Stockholm. Le ministre de la Défense suédois, Peter Hulltqvist, a déclaré le lundi 19 novembre que les forces armées suédoises se joindront à la France pour des tests de lancement de missiles à Vidsel, en Laponie. Loin d’être un événement ponctuel, cet entraînement conjoint doit déboucher sur la création d’un centre européen pour tester des drones et d’autres systèmes militaires avancés. La Slovaquie, l’Espagne et la Finlande devraient elles aussi y participer. La création de ce centre intégrera la politique plus ambitieuse des projets dits “Pesco” (1). Ce terme, qui désigne la coopération structurée permanente de l’Union pour la défense, consiste en 34 projets que les pays de l’Union peuvent rejoindre librement. Pesco a été en partie initiée à la suite du retrait annoncé de la Grande-Bretagne, qui a incité l’Allemagne et la France à faire pression pour une coopération militaire accrue. La Suède a intégré trois des projets initiaux lancés : la gestion des efforts en matière de santé, l’entraînement des forces armées et la mobilité militaire transfrontalière. Cependant, le ministère de la Défense a décliné sa participation à une formation européenne sur les services de renseignement militaires, dirigée par la Grèce en coopération avec l’OTAN (2). Ce refus d’une intégration militaire accrue au sein des forces européennes fait écho à l’opposition quasi-unanime de la classe politique suédois sur les déclarations de Macron soutenant l’idée d’une « armée européenne » (3).

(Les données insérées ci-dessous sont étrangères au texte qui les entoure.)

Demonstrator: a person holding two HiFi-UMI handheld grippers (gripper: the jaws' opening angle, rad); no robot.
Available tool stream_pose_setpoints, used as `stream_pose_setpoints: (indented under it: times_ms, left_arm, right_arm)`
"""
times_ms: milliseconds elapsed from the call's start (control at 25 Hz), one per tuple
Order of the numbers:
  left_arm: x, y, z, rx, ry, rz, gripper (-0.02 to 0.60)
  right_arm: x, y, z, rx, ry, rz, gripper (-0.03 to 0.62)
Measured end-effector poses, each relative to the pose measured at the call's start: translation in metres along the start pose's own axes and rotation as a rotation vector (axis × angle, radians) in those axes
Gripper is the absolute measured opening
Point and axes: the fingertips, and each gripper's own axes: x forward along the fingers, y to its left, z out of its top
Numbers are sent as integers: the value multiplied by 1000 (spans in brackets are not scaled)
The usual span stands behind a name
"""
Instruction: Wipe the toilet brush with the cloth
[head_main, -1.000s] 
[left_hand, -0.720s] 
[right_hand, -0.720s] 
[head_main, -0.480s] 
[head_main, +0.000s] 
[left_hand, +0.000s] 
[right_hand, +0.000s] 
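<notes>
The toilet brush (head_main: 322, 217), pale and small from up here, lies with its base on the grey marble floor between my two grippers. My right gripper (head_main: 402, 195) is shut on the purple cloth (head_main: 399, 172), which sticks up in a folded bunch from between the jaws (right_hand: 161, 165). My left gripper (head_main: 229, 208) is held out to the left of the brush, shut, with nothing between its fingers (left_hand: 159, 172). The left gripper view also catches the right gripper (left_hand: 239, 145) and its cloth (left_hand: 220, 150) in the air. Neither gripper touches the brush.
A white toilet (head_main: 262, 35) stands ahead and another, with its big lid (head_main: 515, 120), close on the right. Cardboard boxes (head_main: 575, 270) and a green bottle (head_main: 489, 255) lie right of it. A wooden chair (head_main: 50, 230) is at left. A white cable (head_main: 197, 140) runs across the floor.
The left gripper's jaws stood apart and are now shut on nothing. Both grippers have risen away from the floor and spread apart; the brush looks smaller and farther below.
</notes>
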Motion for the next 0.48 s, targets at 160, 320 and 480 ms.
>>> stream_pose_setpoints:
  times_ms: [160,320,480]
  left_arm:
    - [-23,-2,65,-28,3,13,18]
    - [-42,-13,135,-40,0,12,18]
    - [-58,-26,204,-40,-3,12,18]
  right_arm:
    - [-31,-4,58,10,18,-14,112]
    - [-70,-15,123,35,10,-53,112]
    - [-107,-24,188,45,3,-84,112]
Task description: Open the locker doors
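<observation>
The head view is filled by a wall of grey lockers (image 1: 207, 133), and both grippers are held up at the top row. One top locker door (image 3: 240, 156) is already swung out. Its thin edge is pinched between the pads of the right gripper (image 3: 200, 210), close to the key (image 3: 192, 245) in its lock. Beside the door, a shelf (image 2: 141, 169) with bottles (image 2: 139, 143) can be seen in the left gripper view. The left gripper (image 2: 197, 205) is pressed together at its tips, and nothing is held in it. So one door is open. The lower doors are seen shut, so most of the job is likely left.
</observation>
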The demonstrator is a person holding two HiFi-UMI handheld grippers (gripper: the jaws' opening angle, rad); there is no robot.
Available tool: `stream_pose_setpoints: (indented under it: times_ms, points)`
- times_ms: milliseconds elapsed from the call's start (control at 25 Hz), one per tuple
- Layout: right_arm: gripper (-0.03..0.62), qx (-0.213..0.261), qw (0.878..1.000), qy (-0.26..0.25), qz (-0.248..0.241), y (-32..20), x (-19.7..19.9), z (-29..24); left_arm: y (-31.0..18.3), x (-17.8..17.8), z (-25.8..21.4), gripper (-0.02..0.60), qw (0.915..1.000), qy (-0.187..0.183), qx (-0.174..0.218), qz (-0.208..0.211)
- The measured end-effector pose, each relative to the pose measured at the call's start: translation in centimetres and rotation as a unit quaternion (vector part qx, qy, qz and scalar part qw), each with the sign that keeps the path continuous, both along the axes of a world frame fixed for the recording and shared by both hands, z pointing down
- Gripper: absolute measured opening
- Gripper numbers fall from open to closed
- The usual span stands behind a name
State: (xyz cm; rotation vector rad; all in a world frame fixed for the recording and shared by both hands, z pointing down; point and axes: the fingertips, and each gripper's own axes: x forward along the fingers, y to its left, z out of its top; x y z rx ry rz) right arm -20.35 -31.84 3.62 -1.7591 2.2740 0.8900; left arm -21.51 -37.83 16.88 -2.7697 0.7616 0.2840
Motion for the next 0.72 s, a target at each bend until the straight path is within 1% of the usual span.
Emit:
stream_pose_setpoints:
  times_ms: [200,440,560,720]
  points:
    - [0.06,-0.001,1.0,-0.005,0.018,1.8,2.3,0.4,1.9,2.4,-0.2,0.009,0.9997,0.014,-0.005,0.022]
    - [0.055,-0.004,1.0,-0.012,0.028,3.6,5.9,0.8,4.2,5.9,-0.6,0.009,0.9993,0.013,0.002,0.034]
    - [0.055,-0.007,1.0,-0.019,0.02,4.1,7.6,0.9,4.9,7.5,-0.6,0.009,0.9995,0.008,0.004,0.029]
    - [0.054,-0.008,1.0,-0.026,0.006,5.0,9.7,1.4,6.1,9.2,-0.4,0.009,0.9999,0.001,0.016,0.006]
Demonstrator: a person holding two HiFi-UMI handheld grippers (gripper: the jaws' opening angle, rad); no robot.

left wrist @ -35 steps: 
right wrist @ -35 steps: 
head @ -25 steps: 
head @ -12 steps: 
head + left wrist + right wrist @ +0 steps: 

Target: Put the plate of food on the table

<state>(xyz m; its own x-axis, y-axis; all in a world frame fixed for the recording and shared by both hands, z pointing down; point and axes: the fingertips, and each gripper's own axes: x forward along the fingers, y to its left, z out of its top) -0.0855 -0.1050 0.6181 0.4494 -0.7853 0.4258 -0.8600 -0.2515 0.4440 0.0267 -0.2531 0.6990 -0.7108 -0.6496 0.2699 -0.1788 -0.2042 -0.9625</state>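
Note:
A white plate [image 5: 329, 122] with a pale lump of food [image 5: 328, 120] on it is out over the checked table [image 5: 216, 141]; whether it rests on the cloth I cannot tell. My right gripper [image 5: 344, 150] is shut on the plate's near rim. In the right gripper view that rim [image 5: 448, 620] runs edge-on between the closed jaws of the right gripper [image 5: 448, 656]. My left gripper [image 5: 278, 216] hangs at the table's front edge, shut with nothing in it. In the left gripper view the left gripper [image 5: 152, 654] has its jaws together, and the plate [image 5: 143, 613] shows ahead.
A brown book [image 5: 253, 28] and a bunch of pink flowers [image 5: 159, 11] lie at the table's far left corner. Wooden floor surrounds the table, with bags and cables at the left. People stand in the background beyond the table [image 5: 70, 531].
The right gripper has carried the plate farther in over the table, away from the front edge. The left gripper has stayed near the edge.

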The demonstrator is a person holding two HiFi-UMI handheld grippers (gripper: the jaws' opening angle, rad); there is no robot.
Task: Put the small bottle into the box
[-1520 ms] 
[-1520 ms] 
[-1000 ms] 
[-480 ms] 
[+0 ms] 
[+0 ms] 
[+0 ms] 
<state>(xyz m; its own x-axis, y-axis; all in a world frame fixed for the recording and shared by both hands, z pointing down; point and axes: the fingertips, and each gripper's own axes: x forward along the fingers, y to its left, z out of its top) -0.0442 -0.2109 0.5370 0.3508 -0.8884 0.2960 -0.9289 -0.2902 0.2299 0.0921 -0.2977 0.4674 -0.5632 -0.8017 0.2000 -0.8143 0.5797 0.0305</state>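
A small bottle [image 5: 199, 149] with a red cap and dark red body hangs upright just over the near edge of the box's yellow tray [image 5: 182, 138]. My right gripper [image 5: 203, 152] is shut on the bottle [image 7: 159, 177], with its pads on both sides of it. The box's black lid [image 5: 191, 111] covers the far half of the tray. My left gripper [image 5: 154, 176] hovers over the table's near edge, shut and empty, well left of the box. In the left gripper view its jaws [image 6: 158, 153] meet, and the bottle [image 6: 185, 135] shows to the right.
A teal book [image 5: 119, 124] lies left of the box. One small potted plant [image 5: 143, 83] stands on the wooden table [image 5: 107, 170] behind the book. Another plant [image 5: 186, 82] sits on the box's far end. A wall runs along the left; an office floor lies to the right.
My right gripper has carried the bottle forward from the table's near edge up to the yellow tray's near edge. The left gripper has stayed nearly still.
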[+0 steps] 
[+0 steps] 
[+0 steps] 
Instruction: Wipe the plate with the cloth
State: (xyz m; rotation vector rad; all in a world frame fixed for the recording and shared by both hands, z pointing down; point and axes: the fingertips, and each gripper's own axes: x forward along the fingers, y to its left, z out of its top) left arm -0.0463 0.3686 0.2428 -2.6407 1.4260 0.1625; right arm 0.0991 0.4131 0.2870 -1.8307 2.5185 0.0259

Suite aux déclarations de Macron lors de son « itinérance mémorielle » pour célébrer les 100 ans de l’armistice de 1918, la Suède a de suite indiqué son refus de faire partie d’une éventuelle armée européenne. Les opposants à cette proposition, qui ont abondamment publié des tribunes dans la presse, pointent du doigt la paralysie d’une telle armée en cas de conflit, le fait que la défense relève de la compétence exclusive des États membres de l’Union et enfin le double emploi avec l’OTAN. Une position partagée par le secrétaire général de l’OTAN Jens Stoltenberg, qui salue la volonté d’une coopération plus étroite entre les deux organisations, mais craint qu’il y ait double emploi. Une position qui pourrait être amenée à évoluer car la Suède souhaite négocier pour que des pays non membres de l’Union aient accès aux projets de la nouvelle coopération Pesco et au nouveau fonds de défense de l’Union. Le pays souhaite notamment que la Grande-Bretagne, qui a des intérêts dans l’industrie de l’armement suédoise, et la Norvège puissent bénéficier de cette politique (4). Par ailleurs, le ministère de la Défense suédois doit faire face à la hausse croissante des revendications des forces armées suédoises qui réclament une hausse de leur budget pour faire face aux nouveaux défis dans la zone nordique (5). La coopération européenne permettrait à la Suède de bénéficier d’équipements mis à disposition par les autres armées européennes.

*Errata corrige : l’introduction (‘En bref’) de cet article a été modifié dans quelques parties par rapport à la version précédente, qui nécessitait des clarifications sur la pensée de l’auteur. En particulier, ‘un signal d’une intention… prudence’ substitue ‘un signal contradictoire’, et ‘un pays… vocale’ substitue ‘majoritairement opposé’.

Sources :

  1. EU-projekt för vapentester i Lappland, Aftonbladet, 19 novembre 2018.
  2. KLEJA Monica, EU satsar på 17 nya försvarsprojekt – ska testa vapen i Sverige, 20 novembre 2018.
  3. ELFSTRÖM Dag, Dålig idé med EU-försvar, Smålandsposten, 14 novembre 2018.
  4. Svensk kamp för öppen försvarsfond i EU, Göteborgs-Posten, 20 novembre 2018.
  5. FRESKER Lars, Budgeten – katastrof för Sveriges försvar, Aftonbladet, 15 novembre 2018.